How to recognise and combat the effects of isolation

Depression and anxiety are just some of the possible effects of isolation. So, how you can recognise the warning signs, and combat them?

In 2018, professional poker player Rich Alati bet $100,000 that he could survive 30 days alone in total darkness.

Despite having all of the basic resources he needed to survive, Rich left the room after just 20 days.

Although the isolation many of us are facing right now due to COVID-19 (coronavirus) isn’t quite the same as Rich’s experience, the effects he documented hold true.

So, what are the effects of isolation?

Isolation can bring about a range of effects, including depression, anxiety, increased stress levels, a compromised immune system, cognitive decline in the elderly, and even physical pain.

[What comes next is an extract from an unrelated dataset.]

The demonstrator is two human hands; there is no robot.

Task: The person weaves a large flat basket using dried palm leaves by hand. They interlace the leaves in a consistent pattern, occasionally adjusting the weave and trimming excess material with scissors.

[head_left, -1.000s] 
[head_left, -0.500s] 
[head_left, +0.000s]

How can I recognise the warning signs?

Even if you’re isolating in a house with others, you may still be feeling alone.

For this reason, it’s important to check in with yourself regularly. Watch out for changes in your behaviour including:

  • A lack in motivation – such as logging onto work late (if you’re fortunate enough to be able to work from home)
  • Being disengaged in conversations - including avoiding video and voice calls with family and friends altogether
  • Eating more than you usually would, or less
  • An increase in the amount of alcohol or drugs you would usually consume

How can I get through it?

Staying in touch online or over the phone with family, friends and colleagues is incredibly important. The irony is, that if you’re struggling with isolation, it may be the last thing you feel like doing. But forcing yourself to do so just a few times a week can have a massive effect on your mood.

If you struggle to make conversation at the best of times, don’t sweat it.  There are other ways to connect with those around you.

Try an online game with friends. This solution breaks the ice instantly.

Most gaming consoles these days will let you connect online and play with friends, and even strangers. Don’t have an Xbox or PS4? Game apps on your phone are a great alternative.

Or, why not try Netflix Party? This app allows you to watch the same Netflix show or movie at the same time as family and friends.

Sound too complicated? Challenge yourself to reach out to just one person each day. Even via text. A simple ‘How are you going?’ can go a long way for both yourself, and the receiver.